■ **About this task**:
Pull each line holding the word "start" from the data.

Saved entries:

**********

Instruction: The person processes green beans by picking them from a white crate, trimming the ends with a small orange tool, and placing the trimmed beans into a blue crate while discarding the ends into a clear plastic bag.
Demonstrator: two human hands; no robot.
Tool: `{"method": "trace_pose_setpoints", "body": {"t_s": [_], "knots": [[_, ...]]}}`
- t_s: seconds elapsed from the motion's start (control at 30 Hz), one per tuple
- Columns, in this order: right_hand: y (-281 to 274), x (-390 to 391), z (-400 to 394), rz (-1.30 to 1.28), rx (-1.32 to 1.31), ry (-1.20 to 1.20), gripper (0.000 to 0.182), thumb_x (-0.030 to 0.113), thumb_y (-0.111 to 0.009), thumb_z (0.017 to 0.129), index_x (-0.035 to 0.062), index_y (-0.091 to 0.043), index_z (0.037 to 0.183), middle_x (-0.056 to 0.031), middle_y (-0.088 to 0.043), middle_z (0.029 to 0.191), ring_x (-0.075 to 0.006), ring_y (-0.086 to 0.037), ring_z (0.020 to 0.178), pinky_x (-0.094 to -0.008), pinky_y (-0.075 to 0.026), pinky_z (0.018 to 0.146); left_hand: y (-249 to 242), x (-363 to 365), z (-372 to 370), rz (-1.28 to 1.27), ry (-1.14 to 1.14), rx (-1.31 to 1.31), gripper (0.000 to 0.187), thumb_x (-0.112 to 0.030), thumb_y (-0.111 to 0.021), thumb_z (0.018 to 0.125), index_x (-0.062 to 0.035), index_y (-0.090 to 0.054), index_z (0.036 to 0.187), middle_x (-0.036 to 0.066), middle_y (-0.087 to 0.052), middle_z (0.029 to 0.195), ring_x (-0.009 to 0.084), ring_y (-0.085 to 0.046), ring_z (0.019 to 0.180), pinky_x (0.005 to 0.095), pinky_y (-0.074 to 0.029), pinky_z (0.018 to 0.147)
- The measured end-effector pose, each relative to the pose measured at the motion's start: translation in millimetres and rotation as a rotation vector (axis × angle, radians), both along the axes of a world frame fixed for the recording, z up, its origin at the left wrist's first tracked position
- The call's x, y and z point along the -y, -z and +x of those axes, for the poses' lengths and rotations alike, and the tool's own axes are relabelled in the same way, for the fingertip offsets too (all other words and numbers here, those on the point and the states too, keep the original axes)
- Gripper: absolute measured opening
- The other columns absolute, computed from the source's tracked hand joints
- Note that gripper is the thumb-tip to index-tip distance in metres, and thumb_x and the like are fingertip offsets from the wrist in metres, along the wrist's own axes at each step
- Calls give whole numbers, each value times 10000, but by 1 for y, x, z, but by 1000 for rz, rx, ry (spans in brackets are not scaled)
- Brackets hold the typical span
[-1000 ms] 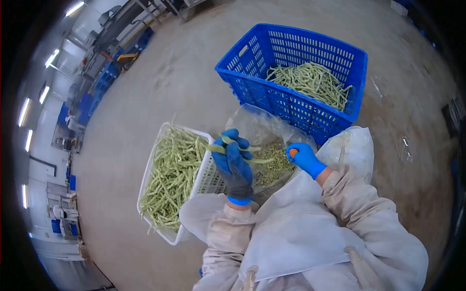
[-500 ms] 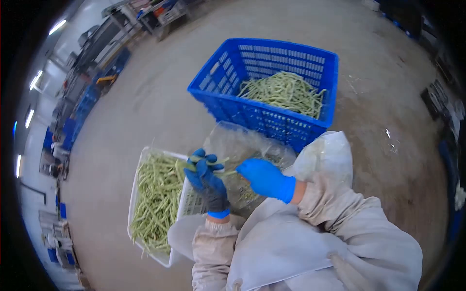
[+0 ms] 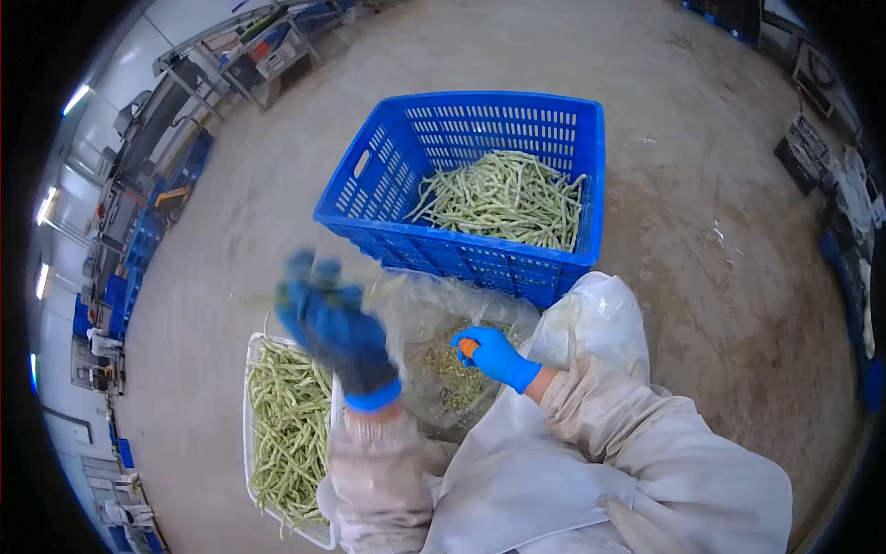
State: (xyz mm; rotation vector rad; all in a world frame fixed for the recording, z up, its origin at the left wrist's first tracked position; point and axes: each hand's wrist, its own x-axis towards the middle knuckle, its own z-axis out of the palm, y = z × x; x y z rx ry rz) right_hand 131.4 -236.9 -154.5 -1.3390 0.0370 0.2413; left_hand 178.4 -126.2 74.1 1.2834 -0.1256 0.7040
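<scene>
My left hand point(image 3: 334, 323), in a dark blue coated glove, is raised above the white basket point(image 3: 334, 462) and smeared by motion. Blurred green beans point(image 3: 377, 294) stick out on either side of its curled fingers. Over the clear plastic sheet point(image 3: 406, 319), my right hand point(image 3: 498, 357) wears a bright blue glove and is closed around a small orange thing point(image 3: 470, 348), mostly hidden by the fingers. Small green scraps point(image 3: 443, 369) lie on the sheet below. Many long pale green beans point(image 3: 286, 425) fill the white basket at the left.
In front stands a large blue crate point(image 3: 461, 235) partly filled with long green beans point(image 3: 508, 198). My white apron point(image 3: 526, 462) covers my lap close to the sheet. Metal tables point(image 3: 268, 60) and blue crates line the far left; a dark crate point(image 3: 805, 152) sits at the right.
My left hand has moved up and left, away from my right hand, carrying the beans. My right hand has dropped slightly, and the orange thing now shows in it. The view has shifted.
</scene>
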Motion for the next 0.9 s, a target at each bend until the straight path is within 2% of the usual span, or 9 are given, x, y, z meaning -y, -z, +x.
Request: {"method": "trace_pose_setpoints", "body": {"t_s": [0.03, 0.1, 0.17, 0.2, 0.33, 0.4, 0.63, 0.77, 0.9], "knots": [[3, -2, -1, 36, -50, -58, 208, 96, -497, 851, -18, -617, 977, -113, -634, 794, -161, -598, 679, -305, -499, 597, -7, 16, 24, -31, 198, 108, 315, -213, -526, 861, 5, -543, 1088, 97, -572, 978, 213, -554, 886, 273, -451, 772], [6, -3, -1, -4, -75, -69, 204, 86, -501, 840, -11, -621, 973, -122, -638, 794, -190, -605, 688, -322, -499, 616, 21, 12, 109, 917, 60, 324, 366, -167, -567, 792, 5, -549, 1115, 120, -583, 1014, 240, -559, 935, 296, -445, 807], [7, -3, 2, -46, -83, -77, 202, 76, -505, 829, -3, -626, 970, -130, -642, 795, -219, -612, 698, -338, -498, 634, 16, 38, 114, 1407, -132, 543, 362, -90, -568, 751, -2, -566, 1102, 120, -592, 1007, 242, -564, 923, 319, -450, 810], [9, -1, 2, -203, 8, -54, 217, 64, -509, 808, 9, -624, 983, -145, -641, 825, -266, -610, 734, -360, -493, 677, 30, 41, 114, 1411, -141, 535, 362, -90, -568, 751, -2, -566, 1102, 120, -592, 1007, 242, -564, 923, 319, -450, 810], [36, 3, -5, -548, 369, -67, 396, 42, -545, 754, 74, -567, 1149, -187, -580, 1084, -358, -544, 983, -403, -434, 858, 113, -17, 82, 67, 541, -348, 442, -74, -538, 868, -38, -403, 1288, 57, -559, 1101, 140, -528, 1011, 264, -453, 843], [39, 12, 1, -693, 627, -190, 534, 56, -562, 730, 117, -492, 1256, -226, -484, 1229, -369, -452, 1139, -429, -374, 948, 110, -69, 30, 901, 233, -168, 372, -46, -526, 864, -13, -475, 1231, 79, -547, 1158, 190, -521, 1053, 312, -434, 899], [56, 17, -1, -710, 330, -530, 448, 78, -629, 752, 38, -541, 1189, -226, -516, 1200, -326, -490, 1134, -393, -390, 947, 95, -290, -150, 242, -210, -583, 354, -158, -557, 879, -9, -523, 1198, 64, -569, 1137, 126, -544, 995, 275, -453, 847], [75, 14, -9, -695, 88, -555, 312, 72, -622, 770, -1, -593, 1072, -148, -618, 1017, -226, -584, 946, -330, -450, 841, 142, -416, -247, 351, -747, -586, 385, -186, -582, 871, -11, -515, 1208, 58, -569, 1136, 125, -560, 961, 257, -462, 829], [71, 13, -5, -785, 126, -542, 198, 27, -581, 779, -17, -628, 967, -120, -641, 920, -195, -593, 870, -304, -461, 787, 195, -455, -268, 263, -668, -739, 509, -194, -661, 814, 19, -469, 1234, 152, -540, 1200, 230, -512, 1107, 333, -407, 945]]}}
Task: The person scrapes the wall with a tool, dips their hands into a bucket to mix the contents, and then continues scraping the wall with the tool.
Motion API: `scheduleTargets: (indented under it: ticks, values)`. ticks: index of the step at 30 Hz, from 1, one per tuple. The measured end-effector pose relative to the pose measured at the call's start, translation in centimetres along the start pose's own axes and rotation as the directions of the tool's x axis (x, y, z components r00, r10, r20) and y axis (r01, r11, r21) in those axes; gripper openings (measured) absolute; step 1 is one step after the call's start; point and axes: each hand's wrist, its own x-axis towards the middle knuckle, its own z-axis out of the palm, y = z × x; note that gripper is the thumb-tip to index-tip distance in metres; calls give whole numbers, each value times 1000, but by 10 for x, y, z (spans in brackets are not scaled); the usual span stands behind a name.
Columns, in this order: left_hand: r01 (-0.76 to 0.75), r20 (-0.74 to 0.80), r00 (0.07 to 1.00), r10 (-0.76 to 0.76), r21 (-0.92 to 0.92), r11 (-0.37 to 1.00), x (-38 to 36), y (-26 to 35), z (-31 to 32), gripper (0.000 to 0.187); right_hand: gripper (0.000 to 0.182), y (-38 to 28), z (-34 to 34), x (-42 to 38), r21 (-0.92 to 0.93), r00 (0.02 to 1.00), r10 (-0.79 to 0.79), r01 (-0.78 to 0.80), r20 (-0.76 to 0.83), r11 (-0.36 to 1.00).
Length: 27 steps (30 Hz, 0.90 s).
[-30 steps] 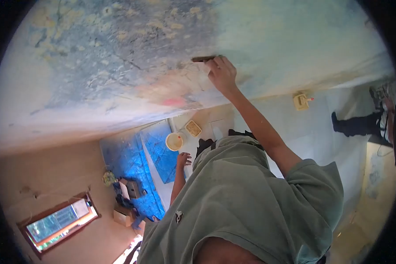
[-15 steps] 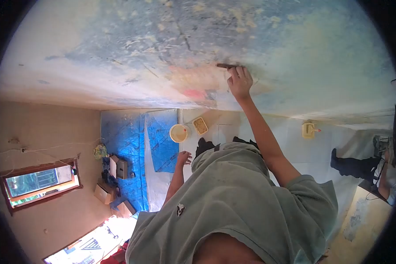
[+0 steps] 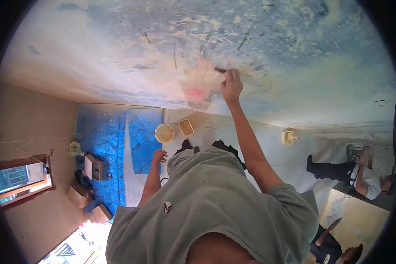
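Observation:
My right hand [image 3: 231, 88] holds a small dark tool [image 3: 220, 70] against the painted wall [image 3: 295, 83], near a pink-red patch [image 3: 196, 93]. The fingers are closed round the tool, whose exact kind is too small to tell. My left hand [image 3: 159, 156] hangs low at my side, with loosely bent fingers apart and nothing in it. Close to it on the floor stand a round white bucket [image 3: 164, 133] and a rectangular tub [image 3: 186, 127] with tan contents.
Blue sheeting [image 3: 103, 132] covers floor at the left, with cardboard boxes [image 3: 78, 196] beside it. A yellowish container [image 3: 287, 137] sits on the floor to the right. Two other people [image 3: 368, 180] are at the far right and lower right.
My right hand and the tool have shifted slightly left and down in view. The view has turned, moving the room's contents left; a second person now shows at the lower right.

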Motion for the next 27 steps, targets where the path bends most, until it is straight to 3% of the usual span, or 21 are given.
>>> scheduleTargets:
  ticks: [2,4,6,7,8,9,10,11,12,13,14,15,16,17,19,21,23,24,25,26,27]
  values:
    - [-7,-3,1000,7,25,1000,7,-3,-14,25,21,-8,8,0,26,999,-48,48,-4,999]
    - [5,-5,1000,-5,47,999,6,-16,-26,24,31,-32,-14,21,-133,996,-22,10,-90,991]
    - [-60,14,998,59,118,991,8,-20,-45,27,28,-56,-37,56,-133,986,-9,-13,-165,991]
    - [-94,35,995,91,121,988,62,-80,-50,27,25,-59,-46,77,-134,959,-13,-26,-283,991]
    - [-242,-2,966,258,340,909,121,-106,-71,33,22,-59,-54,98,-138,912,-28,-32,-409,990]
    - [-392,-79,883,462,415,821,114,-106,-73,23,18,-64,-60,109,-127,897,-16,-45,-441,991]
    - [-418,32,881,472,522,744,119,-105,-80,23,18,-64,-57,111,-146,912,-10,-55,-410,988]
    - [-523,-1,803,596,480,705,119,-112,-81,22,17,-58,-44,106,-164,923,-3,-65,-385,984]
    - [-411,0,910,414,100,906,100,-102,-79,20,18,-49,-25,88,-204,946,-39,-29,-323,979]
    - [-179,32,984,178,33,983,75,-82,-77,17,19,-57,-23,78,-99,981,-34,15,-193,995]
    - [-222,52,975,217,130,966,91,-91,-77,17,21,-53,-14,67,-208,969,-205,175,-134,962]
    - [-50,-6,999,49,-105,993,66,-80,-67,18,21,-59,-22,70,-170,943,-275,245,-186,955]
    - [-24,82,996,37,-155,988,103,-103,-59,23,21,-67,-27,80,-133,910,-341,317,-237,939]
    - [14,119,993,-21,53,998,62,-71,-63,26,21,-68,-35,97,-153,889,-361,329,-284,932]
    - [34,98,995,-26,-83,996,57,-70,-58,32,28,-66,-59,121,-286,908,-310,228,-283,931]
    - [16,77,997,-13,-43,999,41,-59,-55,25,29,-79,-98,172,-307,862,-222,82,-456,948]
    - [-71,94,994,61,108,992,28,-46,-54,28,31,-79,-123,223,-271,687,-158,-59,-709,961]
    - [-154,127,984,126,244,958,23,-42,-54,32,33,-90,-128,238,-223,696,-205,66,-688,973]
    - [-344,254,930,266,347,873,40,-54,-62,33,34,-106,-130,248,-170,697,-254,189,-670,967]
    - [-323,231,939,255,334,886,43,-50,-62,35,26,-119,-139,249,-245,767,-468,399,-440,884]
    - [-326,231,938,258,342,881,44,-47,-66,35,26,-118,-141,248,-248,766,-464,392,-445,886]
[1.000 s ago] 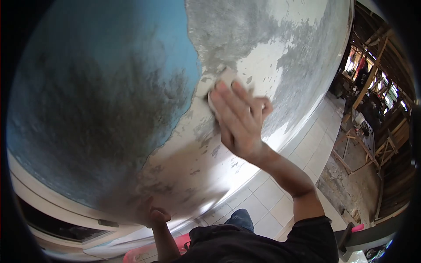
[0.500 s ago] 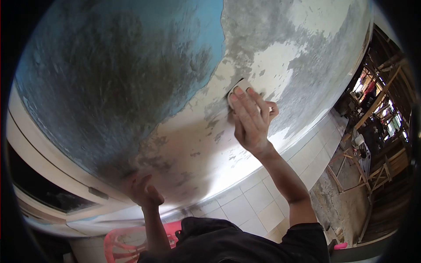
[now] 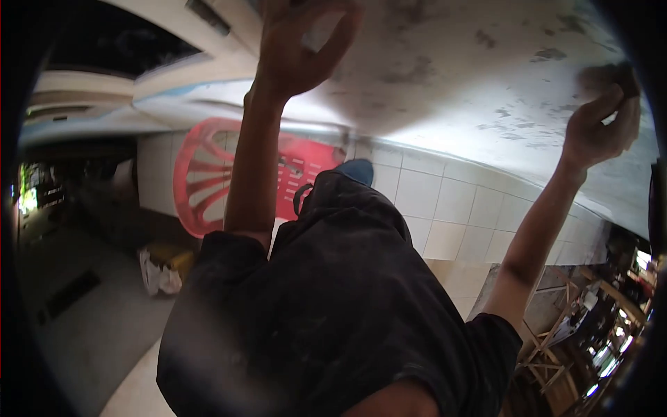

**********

■ **Result of the exercise**:
- t_s: seconds elapsed from the motion's start (control at 30 Hz), one per tuple
- The measured end-effector pose, each relative to the pose measured at the motion's start: translation in millimetres and rotation as a rotation vector (axis × angle, radians), both along the axes of a world frame fixed for the recording, z up, its origin at the left wrist's first tracked position
Motion API: `scheduleTargets: (indented under it: ticks, values)`. ticks: index of the step at 30 Hz, from 1, one per tuple. The measured end-effector pose relative to the pose measured at the call's start, translation in centimetres along the start pose's own axes and rotation as the directions of the tool's x axis (x, y, z components r00, r10, r20) and y axis (r01, r11, r21) in those axes; gripper openings (measured) absolute; step 1 is one step after the call's start; point and axes: each hand's wrist, its own x-axis towards the middle knuckle, its own z-axis out of the palm, y = z × x; note that gripper is the thumb-tip to index-tip distance in metres; calls give whole numbers, each value times 1000, but by 10 for x, y, z (spans in brackets are not scaled); the usual span stands behind a name.

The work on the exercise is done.